Spencer's investing years weren't a detour. They were an accelerant. At M33 Growth, he learned to read companies from the outside - identifying what worked, what didn't, and why. At Pacific Lake Partners, he went further: executing buyouts of small enterprise software businesses, taking ownership stakes, and being accountable for outcomes.
The search fund model - where individual operators buy and run small businesses - demands both analytical rigor and hands-on management capability. Pacific Lake, as the sector's largest institutional investor, saw hundreds of such deals. Spencer worked inside that machine. The result is an executive who can read a term sheet, model a deal, and then actually build the thing.
At Vector Capital, focused on technology-sector private equity, he added the large-cap transformation playbook: how do you take an established software company and fundamentally change its trajectory? That question is now his day job at Gainsight.
Led platform investments across financial technology, healthcare IT, and supply chain. Evaluated growth-stage software companies and supported portfolio operators in scaling.
The largest institutional investor in the search fund ecosystem. Spencer executed multiple buyouts of small to medium-sized enterprise software businesses - hands-on deal work that sharpened operational instincts rare in traditional VC.
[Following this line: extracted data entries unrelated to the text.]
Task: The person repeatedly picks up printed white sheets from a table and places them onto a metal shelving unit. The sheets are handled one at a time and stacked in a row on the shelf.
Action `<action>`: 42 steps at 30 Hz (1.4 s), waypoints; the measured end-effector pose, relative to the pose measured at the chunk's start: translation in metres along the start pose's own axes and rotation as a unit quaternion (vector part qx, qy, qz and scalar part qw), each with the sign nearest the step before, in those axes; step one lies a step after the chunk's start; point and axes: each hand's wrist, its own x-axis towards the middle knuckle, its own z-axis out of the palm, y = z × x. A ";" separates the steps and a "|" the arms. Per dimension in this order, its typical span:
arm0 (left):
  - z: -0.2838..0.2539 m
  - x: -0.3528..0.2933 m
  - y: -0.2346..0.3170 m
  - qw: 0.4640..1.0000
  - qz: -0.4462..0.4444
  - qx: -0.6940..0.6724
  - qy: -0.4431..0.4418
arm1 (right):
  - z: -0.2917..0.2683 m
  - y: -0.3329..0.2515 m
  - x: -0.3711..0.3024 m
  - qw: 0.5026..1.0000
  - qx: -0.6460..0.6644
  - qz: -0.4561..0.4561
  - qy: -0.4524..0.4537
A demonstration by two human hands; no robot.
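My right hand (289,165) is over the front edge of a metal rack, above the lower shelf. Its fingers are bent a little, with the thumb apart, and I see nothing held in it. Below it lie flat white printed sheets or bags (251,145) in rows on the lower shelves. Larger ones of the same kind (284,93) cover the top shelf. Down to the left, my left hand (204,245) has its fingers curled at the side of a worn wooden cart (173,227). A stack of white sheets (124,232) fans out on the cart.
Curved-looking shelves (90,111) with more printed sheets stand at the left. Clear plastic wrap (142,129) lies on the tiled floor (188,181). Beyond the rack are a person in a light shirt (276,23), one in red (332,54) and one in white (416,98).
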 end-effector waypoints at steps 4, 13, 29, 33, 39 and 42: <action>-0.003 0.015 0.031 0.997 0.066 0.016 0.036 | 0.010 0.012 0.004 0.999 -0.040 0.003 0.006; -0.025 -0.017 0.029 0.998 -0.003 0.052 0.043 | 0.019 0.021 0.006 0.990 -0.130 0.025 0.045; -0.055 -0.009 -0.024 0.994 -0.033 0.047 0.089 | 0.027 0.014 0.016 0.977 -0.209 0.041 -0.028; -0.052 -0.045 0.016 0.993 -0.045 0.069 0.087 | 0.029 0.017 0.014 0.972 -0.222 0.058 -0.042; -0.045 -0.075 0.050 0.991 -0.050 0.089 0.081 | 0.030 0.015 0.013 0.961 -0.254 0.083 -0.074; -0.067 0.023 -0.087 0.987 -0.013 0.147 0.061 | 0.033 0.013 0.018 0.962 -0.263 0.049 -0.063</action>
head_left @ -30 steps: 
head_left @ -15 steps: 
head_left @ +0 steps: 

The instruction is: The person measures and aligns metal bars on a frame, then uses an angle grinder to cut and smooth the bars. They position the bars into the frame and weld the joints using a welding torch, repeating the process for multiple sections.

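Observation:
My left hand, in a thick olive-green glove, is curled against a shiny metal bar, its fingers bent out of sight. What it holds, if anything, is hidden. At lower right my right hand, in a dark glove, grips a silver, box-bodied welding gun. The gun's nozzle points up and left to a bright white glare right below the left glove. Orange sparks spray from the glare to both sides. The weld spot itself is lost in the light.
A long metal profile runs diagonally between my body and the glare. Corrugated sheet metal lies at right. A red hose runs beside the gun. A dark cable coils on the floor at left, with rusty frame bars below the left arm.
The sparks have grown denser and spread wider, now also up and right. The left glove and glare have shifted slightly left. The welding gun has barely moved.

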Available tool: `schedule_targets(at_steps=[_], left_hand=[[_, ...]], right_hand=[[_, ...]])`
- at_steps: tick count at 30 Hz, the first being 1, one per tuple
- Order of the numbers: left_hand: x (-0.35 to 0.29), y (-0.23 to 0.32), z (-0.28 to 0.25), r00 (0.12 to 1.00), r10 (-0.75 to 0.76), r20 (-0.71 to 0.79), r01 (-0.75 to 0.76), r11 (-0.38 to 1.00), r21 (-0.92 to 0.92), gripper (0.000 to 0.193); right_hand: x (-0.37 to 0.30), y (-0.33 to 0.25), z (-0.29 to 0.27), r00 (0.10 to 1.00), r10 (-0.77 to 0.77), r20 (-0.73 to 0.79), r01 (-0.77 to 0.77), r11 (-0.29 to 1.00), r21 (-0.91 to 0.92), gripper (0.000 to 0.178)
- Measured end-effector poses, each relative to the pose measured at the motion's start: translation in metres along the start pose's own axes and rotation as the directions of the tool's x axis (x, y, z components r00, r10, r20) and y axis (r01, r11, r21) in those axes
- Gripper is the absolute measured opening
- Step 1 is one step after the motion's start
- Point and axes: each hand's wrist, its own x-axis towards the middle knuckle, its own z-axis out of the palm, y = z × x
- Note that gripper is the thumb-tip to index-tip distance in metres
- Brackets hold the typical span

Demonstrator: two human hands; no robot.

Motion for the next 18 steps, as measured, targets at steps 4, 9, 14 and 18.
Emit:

Focused on transformative technology investments. Built relationships and capabilities that carried directly into the Gainsight opportunity - vouched for by colleagues from this era at his public onboarding announcement.
Spencer's undergraduate degree in Nuclear and Radiological Engineering from Georgia Tech is almost certainly unique among Silicon Valley Chiefs of Staff. He went from modeling particle behavior to modeling customer behavior.
Not just a founder who hired engineers. Spencer codes in TypeScript, JavaScript, Java, Swift, HTML, and Ruby, with 60+ GitHub skills including React, Node.js, Elasticsearch, and AWS. He can read the PR, not just the summary.
Speaks English and Spanish. Comfortable in boardrooms, engineering standups, and deal review sessions. The kind of range you build by spending years doing different things, not just talking about them.
Has a Flickr account dating to 2012 - a small window into a pre-Instagram era of the internet. 188 photos, private, zero followers. Just a person documenting the world before everything had to be optimized for engagement.
When Nick Mehta announced Spencer's hire at Gainsight, former Vector Capital colleague Mark Beare immediately commented to vouch for his capabilities. That kind of unsolicited endorsement from former institutional colleagues is a signal the resume doesn't capture.
Commercial real estate data, digital health, industrial supply chain AI. Spencer founded companies in three industries that have essentially zero overlap. Each bet was fresh territory, not a derivative of the last one.